Apr 9, 2020 19:09 · 1487 words · 7 minute read initiating another one operand know

In the previous part, we eliminated one memory bottleneck from our program. Now, as we can see from these benchmarks, the program is equally fast regardless of the input size. Or, should we say, it’s equally slow. Even if the input is small enough so that everything fits in the cache memory, we are only achieving roughly 2 billion operations per second. And the reason for this relatively slow performance is that all of these minimum operations that we have in the innermost loop of the program happen in a strictly sequential order. Now why is this the case? Let’s imagine that we unroll the innermost loop, and look at the sequence of instructions that the CPU is going to perform.

00:58 - So what happens in the innermost loop? We read x, we read y, we do one addition, and we calculate one minimum. Then we read again, read again, do another addition, and calculate minimum, and so on. Now if you look at these operations, many of these operations are actually independent of each other. For instance, reading of x and reading of y could be performed in principle simultaneously in parallel. Also, all of these additions are independent of each other. The result of one addition is not needed as an operand for another addition. However, if you look at these minimum operations, we can see that every single minimum operation depends on the result of the previous minimum operation. You can’t even start to calculate the minimum of v and z if you don’t know what is the value of v. So even if our program only contained these minimum operations and nothing else, the running time of one iteration of this innermost loop is at least the latency of one minimum operation. But of course in this innermost loop we are doing all kinds of other things.

02:24 - So is this really the bottleneck? Let’s benchmark, and let’s check the specifications of this CPU. If you benchmark the code, you will see that one iteration of this innermost loop takes roughly 4 clock cycles. What about these minimum operations? Each of these minimum operations is going to compile into a machine language instruction called “vminss”. Let’s now have a look at the manual and see what is the latency of this machine language operation on these CPUs. It turns out it is actually exactly 4 clock cycles.

03:03 - So now we know that even if were able to eliminate all memory reads and all of these additions from the innermost loop, the performance would not improve unless we can do something about all of these minimum operations that are inherently sequential in the current implementation. But in this innermost loop we must calculate the minimum of n values. So how can we avoid this kind of a dependency chain? Thankfully we can freely arrange these minimum operations and re- group them. For instance, if your task is to calculate the minimum of z0, z1, z2, and z3, you don’t need to do this in a sequential order. Instead, you can first calculate the minimum of z0 and z2.
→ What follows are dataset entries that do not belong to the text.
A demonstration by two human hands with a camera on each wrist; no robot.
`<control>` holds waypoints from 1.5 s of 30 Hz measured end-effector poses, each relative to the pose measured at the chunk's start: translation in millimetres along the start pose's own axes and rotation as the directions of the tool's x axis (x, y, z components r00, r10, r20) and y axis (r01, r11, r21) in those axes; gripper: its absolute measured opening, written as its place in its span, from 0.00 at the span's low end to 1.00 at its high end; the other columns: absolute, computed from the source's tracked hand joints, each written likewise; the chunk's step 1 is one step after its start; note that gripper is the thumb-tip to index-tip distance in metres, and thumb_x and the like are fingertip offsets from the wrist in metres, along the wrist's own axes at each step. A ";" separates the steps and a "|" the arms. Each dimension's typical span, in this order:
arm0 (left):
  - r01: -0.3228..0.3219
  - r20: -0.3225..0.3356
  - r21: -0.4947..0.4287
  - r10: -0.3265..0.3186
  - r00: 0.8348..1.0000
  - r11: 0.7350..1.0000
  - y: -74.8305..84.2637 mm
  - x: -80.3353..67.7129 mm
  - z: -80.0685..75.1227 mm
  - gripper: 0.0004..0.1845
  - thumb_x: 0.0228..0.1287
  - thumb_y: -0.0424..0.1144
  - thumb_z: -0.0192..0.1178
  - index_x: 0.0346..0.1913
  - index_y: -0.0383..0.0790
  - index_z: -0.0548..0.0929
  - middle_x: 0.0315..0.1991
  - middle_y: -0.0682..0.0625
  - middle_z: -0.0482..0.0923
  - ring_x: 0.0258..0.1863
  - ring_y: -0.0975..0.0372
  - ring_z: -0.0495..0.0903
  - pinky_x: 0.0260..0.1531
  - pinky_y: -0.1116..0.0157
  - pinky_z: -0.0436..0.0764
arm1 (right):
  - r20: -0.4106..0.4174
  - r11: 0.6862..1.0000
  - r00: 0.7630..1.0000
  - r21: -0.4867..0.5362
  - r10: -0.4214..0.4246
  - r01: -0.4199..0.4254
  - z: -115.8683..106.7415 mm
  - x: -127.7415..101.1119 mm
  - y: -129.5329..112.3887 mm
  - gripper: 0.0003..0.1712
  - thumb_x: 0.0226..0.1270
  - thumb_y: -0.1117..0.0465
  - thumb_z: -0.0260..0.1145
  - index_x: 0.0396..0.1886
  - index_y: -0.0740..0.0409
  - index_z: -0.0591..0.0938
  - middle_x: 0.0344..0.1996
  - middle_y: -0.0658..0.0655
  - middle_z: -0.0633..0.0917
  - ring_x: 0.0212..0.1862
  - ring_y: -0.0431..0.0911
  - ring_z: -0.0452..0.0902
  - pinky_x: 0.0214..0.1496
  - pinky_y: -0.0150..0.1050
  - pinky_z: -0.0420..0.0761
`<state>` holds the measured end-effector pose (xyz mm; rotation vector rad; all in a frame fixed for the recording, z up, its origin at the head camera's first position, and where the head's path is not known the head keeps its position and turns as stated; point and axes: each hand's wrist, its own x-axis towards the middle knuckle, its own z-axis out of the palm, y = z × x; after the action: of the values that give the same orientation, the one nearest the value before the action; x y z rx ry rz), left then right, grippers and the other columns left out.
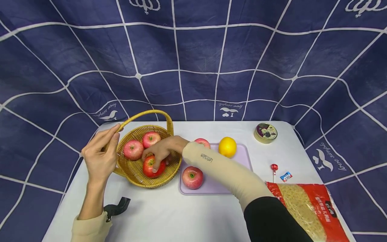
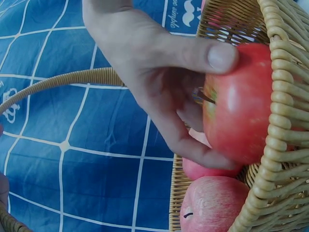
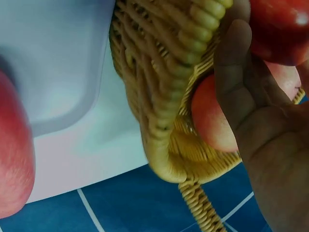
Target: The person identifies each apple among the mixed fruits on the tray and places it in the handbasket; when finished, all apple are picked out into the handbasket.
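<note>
While beside the basket (image 1: pixel 142 174): tray (image 1: pixel 242 158), orange (image 1: pixel 227 147), tin (image 1: pixel 265 133).

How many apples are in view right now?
5. Three in the basket: apples at and, plus one under the right hand. Two on the tray. More may be hidden.

Red apple (image 1: pixel 152 167) under my fingers, low in front of wicker basket (image 1: pixel 133 174); two more apples (image 1: pixel 142 144) sit behind it.
</note>
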<state>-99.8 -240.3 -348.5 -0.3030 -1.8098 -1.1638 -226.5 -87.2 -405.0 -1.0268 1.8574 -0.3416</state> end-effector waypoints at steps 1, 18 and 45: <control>0.001 0.001 0.001 -0.001 1.000 1.000 -0.2 -0.1 0.0 0.14 0.58 0.16 0.63 0.46 0.27 0.88 0.38 0.33 0.87 0.37 0.69 0.82 0.37 0.78 0.75 | -0.003 1.000 1.000 -0.006 0.002 -0.002 0.7 1.5 -0.9 0.38 0.59 0.49 0.77 0.66 0.37 0.68 0.53 0.49 0.73 0.33 0.53 0.82 0.44 0.48 0.85; -0.002 -0.003 -0.007 0.002 1.000 1.000 0.2 -0.8 0.3 0.13 0.59 0.17 0.64 0.46 0.26 0.88 0.38 0.33 0.87 0.38 0.69 0.83 0.38 0.78 0.76 | -0.181 0.996 0.980 0.025 -0.083 0.089 7.9 11.0 -7.4 0.38 0.62 0.60 0.76 0.67 0.45 0.67 0.51 0.50 0.74 0.32 0.53 0.83 0.41 0.44 0.86; 0.000 -0.005 0.000 0.000 1.000 1.000 1.1 -1.4 0.0 0.12 0.59 0.18 0.64 0.46 0.27 0.88 0.38 0.34 0.87 0.36 0.70 0.81 0.36 0.79 0.74 | -0.231 0.989 0.962 -0.063 -0.148 0.136 14.2 20.5 -15.5 0.37 0.64 0.62 0.73 0.70 0.46 0.68 0.52 0.48 0.76 0.35 0.52 0.87 0.39 0.34 0.85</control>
<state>-98.4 -239.3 -349.0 -0.3004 -1.8056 -1.1638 -210.8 -109.8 -415.1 -1.1981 2.0141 -0.5264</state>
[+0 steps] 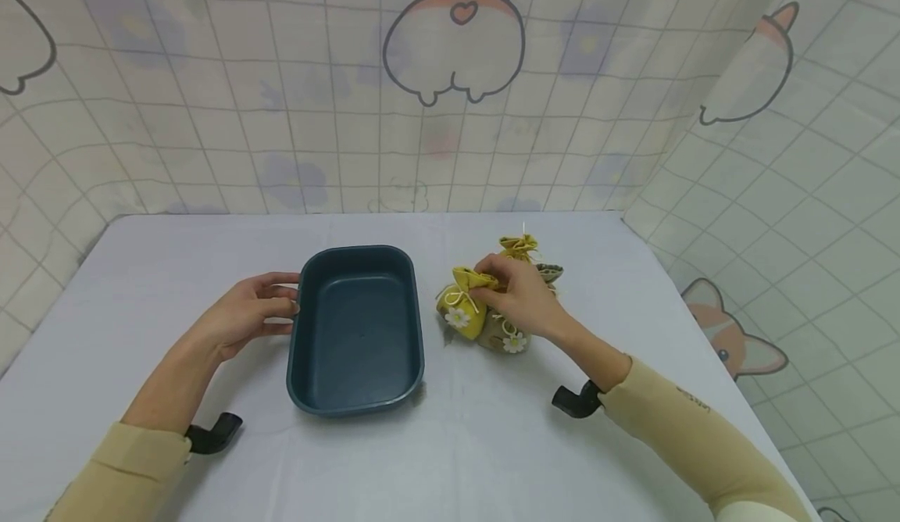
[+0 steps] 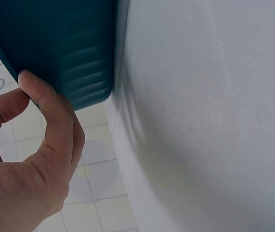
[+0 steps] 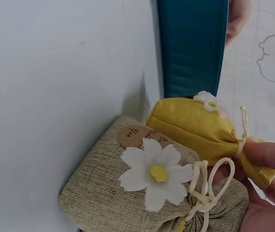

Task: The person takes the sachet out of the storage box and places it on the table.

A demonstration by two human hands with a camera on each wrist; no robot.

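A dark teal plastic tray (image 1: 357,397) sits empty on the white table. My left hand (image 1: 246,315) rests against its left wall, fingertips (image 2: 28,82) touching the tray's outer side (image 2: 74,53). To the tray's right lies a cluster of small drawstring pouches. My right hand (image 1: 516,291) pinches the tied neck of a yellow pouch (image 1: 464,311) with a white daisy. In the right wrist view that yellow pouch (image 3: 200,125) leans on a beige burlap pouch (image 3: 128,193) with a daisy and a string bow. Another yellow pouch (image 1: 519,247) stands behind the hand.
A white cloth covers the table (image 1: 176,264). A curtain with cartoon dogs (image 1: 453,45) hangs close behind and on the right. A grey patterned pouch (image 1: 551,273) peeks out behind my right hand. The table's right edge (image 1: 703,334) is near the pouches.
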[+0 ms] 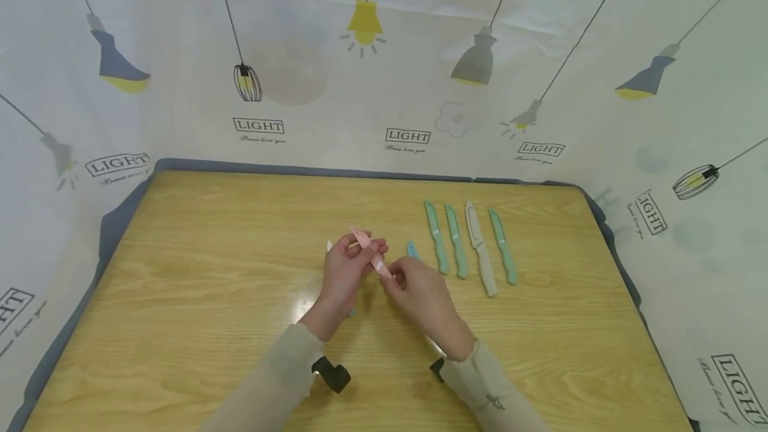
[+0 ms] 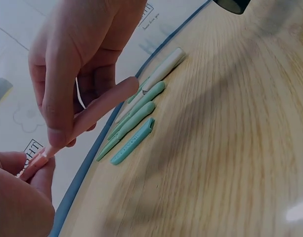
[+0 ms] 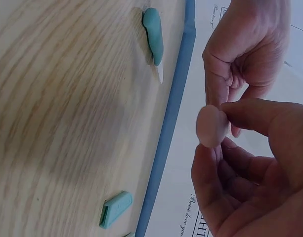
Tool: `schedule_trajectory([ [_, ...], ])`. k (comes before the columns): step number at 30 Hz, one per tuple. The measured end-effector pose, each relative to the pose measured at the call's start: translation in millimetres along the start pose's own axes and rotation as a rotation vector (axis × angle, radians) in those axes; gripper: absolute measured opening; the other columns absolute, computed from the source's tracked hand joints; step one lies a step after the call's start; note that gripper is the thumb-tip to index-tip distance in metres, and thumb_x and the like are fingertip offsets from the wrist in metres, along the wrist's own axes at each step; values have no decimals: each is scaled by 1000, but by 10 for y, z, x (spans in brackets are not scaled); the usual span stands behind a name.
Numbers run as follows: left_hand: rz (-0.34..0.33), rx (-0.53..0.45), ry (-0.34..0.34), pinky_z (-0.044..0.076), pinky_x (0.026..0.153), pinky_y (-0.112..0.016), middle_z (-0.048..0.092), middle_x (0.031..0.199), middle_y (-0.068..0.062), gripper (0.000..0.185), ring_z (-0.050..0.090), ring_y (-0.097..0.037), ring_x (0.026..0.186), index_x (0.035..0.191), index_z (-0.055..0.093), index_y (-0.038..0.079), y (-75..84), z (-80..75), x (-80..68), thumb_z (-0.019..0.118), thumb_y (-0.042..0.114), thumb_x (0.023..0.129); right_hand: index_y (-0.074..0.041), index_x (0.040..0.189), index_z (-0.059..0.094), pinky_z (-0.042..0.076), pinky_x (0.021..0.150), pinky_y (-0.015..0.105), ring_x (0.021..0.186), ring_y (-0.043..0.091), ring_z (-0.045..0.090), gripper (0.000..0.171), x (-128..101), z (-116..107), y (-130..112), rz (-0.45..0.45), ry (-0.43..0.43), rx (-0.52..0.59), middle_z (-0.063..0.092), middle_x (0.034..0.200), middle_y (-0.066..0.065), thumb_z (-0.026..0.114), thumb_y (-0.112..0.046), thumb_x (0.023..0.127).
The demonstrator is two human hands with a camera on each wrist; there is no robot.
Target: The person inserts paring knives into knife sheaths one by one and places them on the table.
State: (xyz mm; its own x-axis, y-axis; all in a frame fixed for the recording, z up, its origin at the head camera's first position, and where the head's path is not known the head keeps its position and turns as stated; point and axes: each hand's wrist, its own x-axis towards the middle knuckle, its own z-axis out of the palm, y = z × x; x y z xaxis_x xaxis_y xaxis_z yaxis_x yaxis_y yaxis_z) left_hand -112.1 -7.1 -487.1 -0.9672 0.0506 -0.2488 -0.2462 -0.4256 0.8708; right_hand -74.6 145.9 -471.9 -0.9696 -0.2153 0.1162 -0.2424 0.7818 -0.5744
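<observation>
Wooden desk (image 1: pixel 210 299) carrying a row of four sheathed knives (image 1: pixel 469 245) at right. Above its middle, left hand (image 1: pixel 346 271) and right hand (image 1: pixel 420 292), fingers of both curled and pinching one pink knife (image 1: pixel 370 252), held aloft between them. Loose teal sheath (image 2: pixel 133 141) lying just beside the row.

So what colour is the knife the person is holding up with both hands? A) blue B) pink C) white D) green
B: the pink knife is pinched between the left hand and the right hand, above the table, while the green knives and the white knife lie flat in a row.
</observation>
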Motion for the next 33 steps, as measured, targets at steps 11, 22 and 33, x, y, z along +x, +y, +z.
schedule_trajectory([
  [11,-17,76,57,59,96,-32,64,130,-25,44,69,-28,111,140,49,-10,19,-145,-7,64,-4,98,-5,103,72,56,64,32,71,13,60,25,107,-132,221,172,-40,-7,68,86,1,69,-29,101],
  [22,-16,106,143,60,89,-26,63,122,-19,42,68,-21,103,136,52,-9,104,-321,-16,67,-3,97,0,108,74,57,60,32,68,17,63,32,383,-269,504,226,-18,-132,72,89,8,62,-29,104],
  [33,0,117,190,60,89,-25,66,116,-14,42,67,-12,95,135,53,-11,141,-483,-44,68,-3,96,-3,80,70,39,43,29,52,18,49,33,633,-162,579,217,-30,-289,55,61,4,61,-24,105],
])
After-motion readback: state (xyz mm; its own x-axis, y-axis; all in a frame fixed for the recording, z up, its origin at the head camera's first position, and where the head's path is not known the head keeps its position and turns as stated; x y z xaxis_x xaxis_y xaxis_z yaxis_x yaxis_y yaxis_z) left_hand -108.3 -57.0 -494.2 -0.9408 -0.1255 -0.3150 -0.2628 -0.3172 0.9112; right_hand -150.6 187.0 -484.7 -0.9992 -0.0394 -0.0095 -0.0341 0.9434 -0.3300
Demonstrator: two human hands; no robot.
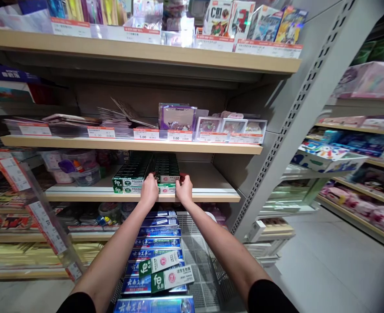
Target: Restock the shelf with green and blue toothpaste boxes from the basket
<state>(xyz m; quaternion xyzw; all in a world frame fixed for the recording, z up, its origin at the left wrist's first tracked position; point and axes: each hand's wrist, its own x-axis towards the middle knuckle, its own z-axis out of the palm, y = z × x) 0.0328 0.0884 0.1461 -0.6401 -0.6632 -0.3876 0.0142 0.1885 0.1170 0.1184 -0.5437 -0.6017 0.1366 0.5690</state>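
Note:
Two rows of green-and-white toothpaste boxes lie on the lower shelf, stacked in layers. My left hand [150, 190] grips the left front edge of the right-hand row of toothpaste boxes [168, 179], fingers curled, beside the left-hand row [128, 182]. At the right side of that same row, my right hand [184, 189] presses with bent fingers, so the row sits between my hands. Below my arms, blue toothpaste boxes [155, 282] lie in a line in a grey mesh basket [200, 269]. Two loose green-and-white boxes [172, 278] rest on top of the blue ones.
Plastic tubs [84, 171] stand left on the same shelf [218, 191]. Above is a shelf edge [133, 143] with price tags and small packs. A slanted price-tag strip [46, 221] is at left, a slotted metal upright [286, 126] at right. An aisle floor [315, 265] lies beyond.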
04:02 - And then, simultaneously in parallel, you could calculate the minimum of z1 and z3. And if arrange calculations this way, all of sudden you have arranged at least opportunities for parallelism. Your program is no longer inherently sequential. There are operations that could be, at least in principle, executed simultaneously in parallel. So what does this mean in practice? If you need to calculate the minimum of n values, we can for instance accumulate two minimums. v0 here is the minimum of even values. And v1 is the minimum of all odd values.

04:56 - And finally if you just calculate the minimum of v0 and v1, we get the minimum of all values. And if arrange computations this way, then at least in principle, it would be possible to calculate two minimum operations simultaneously in parallel. Because one of these minimum operations is only reading and writing v0, while the other one is reading and writing v1, and these two operations are independent of each other. And you can of course generalize this idea so that you are calculating for instance three minimums and then merging the results. And this way you can have three minimum operations executing simultaneously in parallel, and so on.

05:49 - So let’s try to rewrite our program so that some of these minimum operations can be computed simultaneously in parallel. How do you do it in practice? To keep all this simple, let’s assume that n is a multiple of 4. In that case we can simply write code like this. Here instead of accumulating one minimum v, we are actually accumulating 4 minimums, w[0], w[1], w[2], and w[3], in an interleaved manner. For instance, operations related to w[0] are independent of all operations that are related to w[1].

06:31 - We have a program where several minimum operations could be at least in principle executed simultaneously in parallel. Now comes the key question. How do we tell our CPU that it should actually execute all of these minimum operations in parallel whenever possible? Somewhat surprisingly, the answer is that we don’t need to do anything more than this. But please don’t believe me! Write the code, run benchmarks, and see what happens. It turns out that this very simple change actually resulted in performance improvements of a factor of 3. What we are seeing here is one very important form of parallelism, namely, instruction-level parallelism.

07:23 - This form of parallelism is, at least in principle, very simple to use for us. You just write code where there are opportunities for parallelism. And the CPU will try its best to parallelize this code. A modern CPU will look at the instruction stream further ahead. Even if the next instruction is not yet ready for execution, it will look at the next instruction after that, and after that, and after that, up to some distance. The CPU will try to find instructions that would be ready to be executed at the moment. For instance, in our example, even if one of these minimum operations is already in execution, the CPU will look further ahead. It will find another minimum operation and it will notice that in this new version of our program this another minimum operation is independent of the previous operation that is still in the pipeline. And therefore the CPU can push another minimum operation into the pipeline without waiting for the previous operation to finish. If your code is only doing lots of minimum operations and if all of those operations are independent of each other, then in the best case by simply exploiting instruction-level parallelism you would be able to achieve a throughput of 2 minimum operations finishing per clock cycle for each CPU core.

09:06 - With our program, we are not quite there yet. And we are only using one CPU core at the moment. But nevertheless this very simple application of instruction-level parallelism already gave us significant speedups in comparison with the naive solution that is completely sequential. So instruction-level parallelism is something that the CPU is going to do for you automatically whenever possible. But you must make sure that in your program in the instruction stream there are independent operations that are ready for execution without waiting for the previous operations to finish.

09:50 - For instance here if you have a chain of multiplications where every single multiplication is going to use the result of the previous multiplication… This is going to be bad, because at each step you are going to wait for the latency of a multiplication instruction. While if you have several multiplications, where none of these multiplications are using the results of other multiplications, then here you can automatically benefit from instruction-level parallelism. And this is something that holds not only for arithmetic operations, but it also holds for memory accesses. For instance, if you have a chain of memory accesses where every single memory access depends on the result of the previous memory access — something like following a linked list — then at each step you will need to wait for the previous memory access to finish before you can even initiate the next memory access. And therefore you are paying the latency of a memory access at each step.

11:07 - While if you have several independent memory accesses, then the CPU is happy to send all of these requests to the memory system without waiting for one operation to finish before initiating another one. Sometimes the task that you are solving is inherently sequential. However, if you can figure out a way to rearrange computations so that you have several independent operations next to each other, then you can immediately benefit from instruction-level parallelism. .